Les Jones, Marketing Director at Practice Plan, shares the key to all communications – SIMPLICITY!
Consider these two questions…
- Would you care to partake in a receptacle (made of china) of hot beverage made from plant leaves imported from India which have been slowly infused into recently boiled water and combined with a small amount of fresh cow’s milk?
- Would you like a cup of tea?
Clearly, the first question is ridiculous; we would never think of communicating that way. Yet, when it comes to marketing or promotional materials, this is exactly what many dental practices do. They cram too much detail into too small a space using a cornucopia of different typefaces and colours… and then expect their audience to ‘get it’.

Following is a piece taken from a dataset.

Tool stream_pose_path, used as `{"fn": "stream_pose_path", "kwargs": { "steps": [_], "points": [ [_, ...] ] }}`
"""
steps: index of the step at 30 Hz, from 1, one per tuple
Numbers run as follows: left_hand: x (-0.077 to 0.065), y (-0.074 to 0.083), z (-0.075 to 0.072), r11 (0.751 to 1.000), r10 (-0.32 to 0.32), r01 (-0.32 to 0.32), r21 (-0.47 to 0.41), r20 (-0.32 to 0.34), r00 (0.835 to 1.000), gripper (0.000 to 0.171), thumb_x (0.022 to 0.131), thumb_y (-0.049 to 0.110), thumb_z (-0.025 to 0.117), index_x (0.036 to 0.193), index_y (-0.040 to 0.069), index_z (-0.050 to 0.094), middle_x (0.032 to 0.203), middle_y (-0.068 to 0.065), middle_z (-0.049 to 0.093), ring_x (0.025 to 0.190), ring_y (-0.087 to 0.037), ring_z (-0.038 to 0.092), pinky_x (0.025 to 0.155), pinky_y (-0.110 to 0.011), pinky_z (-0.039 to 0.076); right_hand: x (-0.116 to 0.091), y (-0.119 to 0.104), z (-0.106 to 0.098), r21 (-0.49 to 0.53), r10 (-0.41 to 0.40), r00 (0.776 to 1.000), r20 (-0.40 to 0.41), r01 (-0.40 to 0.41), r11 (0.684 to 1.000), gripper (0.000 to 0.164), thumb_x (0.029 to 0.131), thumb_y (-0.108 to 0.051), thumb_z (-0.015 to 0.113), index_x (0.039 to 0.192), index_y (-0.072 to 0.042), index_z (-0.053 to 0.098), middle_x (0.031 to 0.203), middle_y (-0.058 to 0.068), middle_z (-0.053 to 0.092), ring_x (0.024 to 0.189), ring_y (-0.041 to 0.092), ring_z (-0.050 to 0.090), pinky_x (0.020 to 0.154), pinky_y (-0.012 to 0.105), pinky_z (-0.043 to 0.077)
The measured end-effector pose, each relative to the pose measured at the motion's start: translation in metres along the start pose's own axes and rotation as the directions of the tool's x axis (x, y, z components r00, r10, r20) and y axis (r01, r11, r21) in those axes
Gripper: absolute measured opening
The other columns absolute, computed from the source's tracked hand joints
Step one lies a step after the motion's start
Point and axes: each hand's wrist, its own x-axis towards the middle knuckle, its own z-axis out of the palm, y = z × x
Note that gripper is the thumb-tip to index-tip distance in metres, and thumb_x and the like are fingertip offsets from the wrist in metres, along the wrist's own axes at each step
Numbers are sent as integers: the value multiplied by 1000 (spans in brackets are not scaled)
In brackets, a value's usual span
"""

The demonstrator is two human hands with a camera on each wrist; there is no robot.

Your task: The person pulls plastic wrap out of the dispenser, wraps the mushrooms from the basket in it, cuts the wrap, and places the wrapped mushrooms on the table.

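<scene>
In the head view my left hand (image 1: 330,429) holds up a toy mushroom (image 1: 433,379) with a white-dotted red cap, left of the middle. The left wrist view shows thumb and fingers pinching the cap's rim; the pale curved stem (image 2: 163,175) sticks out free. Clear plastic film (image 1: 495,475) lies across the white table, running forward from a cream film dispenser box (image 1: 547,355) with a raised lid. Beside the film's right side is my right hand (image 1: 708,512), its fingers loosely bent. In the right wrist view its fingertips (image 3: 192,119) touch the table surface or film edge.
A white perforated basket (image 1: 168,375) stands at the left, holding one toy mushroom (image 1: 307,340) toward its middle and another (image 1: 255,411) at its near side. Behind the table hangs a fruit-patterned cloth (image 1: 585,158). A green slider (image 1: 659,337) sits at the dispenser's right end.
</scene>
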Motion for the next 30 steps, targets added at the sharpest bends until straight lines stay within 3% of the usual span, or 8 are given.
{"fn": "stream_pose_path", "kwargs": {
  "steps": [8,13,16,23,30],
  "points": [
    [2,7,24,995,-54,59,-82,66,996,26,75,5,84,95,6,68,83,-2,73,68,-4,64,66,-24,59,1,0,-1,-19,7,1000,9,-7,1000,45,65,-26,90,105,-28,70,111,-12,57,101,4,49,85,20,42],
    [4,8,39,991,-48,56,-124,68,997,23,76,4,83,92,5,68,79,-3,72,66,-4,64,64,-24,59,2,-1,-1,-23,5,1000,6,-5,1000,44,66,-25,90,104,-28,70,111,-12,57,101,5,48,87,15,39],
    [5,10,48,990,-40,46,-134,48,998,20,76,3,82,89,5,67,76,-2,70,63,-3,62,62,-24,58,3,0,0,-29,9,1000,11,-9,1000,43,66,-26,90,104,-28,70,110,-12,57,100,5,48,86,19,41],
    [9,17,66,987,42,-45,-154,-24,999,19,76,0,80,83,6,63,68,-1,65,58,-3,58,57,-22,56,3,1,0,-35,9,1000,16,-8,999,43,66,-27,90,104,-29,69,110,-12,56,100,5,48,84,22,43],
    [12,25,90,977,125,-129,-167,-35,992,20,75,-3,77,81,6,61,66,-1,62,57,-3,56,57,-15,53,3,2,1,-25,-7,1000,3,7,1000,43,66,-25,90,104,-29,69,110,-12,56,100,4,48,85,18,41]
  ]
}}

Consumers today are bombarded by hundreds of marketing messages every day and, as a result, they are making their decisions based on smaller and smaller chunks of information – known as ‘thin slicing’. You will have personally experienced this if you’ve recently thrown away some direct mail letters without even opening the envelopes. How long did you give them before you made up your mind they were for the bin? If you fit the norm, it will have been less than a second.

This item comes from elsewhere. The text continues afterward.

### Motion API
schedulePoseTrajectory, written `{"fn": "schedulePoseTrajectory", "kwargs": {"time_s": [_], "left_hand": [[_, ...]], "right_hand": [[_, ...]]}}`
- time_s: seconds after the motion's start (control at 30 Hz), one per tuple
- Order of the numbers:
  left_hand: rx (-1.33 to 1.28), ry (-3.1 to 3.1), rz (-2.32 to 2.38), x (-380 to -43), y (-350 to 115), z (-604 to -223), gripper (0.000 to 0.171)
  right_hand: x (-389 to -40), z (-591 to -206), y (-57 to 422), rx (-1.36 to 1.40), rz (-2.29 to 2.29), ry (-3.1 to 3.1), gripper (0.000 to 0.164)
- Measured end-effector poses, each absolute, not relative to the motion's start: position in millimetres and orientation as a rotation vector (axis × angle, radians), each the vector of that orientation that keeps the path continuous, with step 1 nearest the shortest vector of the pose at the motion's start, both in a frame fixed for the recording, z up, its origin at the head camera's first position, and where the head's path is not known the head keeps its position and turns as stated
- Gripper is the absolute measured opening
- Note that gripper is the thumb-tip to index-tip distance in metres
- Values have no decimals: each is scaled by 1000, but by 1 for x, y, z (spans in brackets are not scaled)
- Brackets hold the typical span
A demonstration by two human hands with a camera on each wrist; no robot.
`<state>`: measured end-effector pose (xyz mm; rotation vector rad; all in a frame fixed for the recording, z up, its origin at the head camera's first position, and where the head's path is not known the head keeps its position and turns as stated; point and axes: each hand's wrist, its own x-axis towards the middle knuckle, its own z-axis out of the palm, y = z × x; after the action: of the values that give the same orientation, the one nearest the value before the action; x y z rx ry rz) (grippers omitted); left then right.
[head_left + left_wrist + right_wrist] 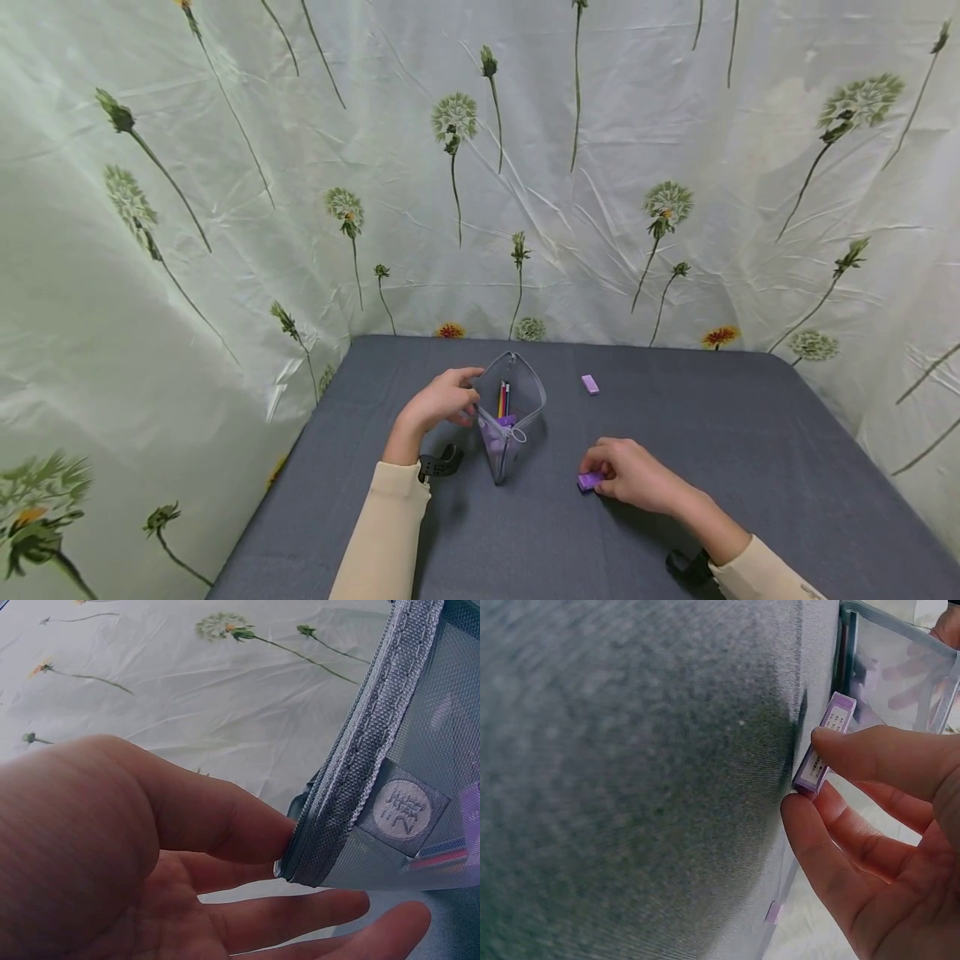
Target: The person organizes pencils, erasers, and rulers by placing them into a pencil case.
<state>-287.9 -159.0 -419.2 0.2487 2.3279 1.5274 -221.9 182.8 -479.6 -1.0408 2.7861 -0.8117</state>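
Observation:
A translucent mesh zip pouch (534, 385) stands unzipped on the table, its opening facing up. Inside it are several pencils (503, 400) and purple items (506, 422). My left hand (444, 398) pinches the grey zip edge (352, 757) of the pouch between thumb and fingers, the other fingers extended below. To the right of the pouch, my right hand (633, 473) holds a small purple eraser (826, 742) with a white label, thumb on its labelled side and fingers behind. The eraser is close over the table.
A second, lighter purple eraser (590, 384) lies on the dark grey table (712, 417), beyond my right hand. White fabric with printed dandelions (300, 208) hangs behind the table and along its sides. Each wrist wears a black band (442, 461).

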Motion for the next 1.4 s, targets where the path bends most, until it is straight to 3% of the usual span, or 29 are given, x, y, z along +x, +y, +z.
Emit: {"fn": "schedulePoseTrajectory", "kwargs": {"time_s": [1.4], "left_hand": [[268, 2364, 1429, -289, -162, -419, 57]], "right_hand": [[-248, -414, 140, -929, -1083, 2856, 21]]}}
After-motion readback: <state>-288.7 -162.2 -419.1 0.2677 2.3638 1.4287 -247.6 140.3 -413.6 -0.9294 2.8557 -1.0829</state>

Of course, when practices put their brochures and websites together, the intention is always good – to provide relevant and useful information to the reader. It’s the delivery that often fails. The key is to understand what the priority messages are and what other information could be provided at a later stage. The principle of ‘less is more’ should be the approach here – successful communication is as much about what you leave out as it is about what you put in.
The challenge for every practice is to ‘speak the language of the receiver’ – that means developing an understanding of what is important to your customers, what criteria they will make their decision on and what style of language they are most likely to respond to. Once you’ve nailed that, concentrate on delivering these messages in a clear, uncluttered and unambiguous way.
In other words… avoid the NOISE! Just like it’s difficult to talk and listen when there’s lots of extraneous noise, so it is with print and web communications – if there’s too much visual noise the big messages get lost.
As an example, take a look at the home pages for Google and Yahoo! – both are search engines. Of course, they provide much more, but it was Google that realised early on that the vast majority of visitors to their site want to ‘search’ for something – so they took everything else off the page and just left that function. You can do the same thing on Yahoo! – but just look how much visual noise gets in your way. Which site do you use…?
So, take some time to really hone in on the key messages you want to communicate and don’t be tempted to throw the kitchen sink into your marketing materials. Customers have very short attention spans and if you’re taking too long to get to the point… they’re gone.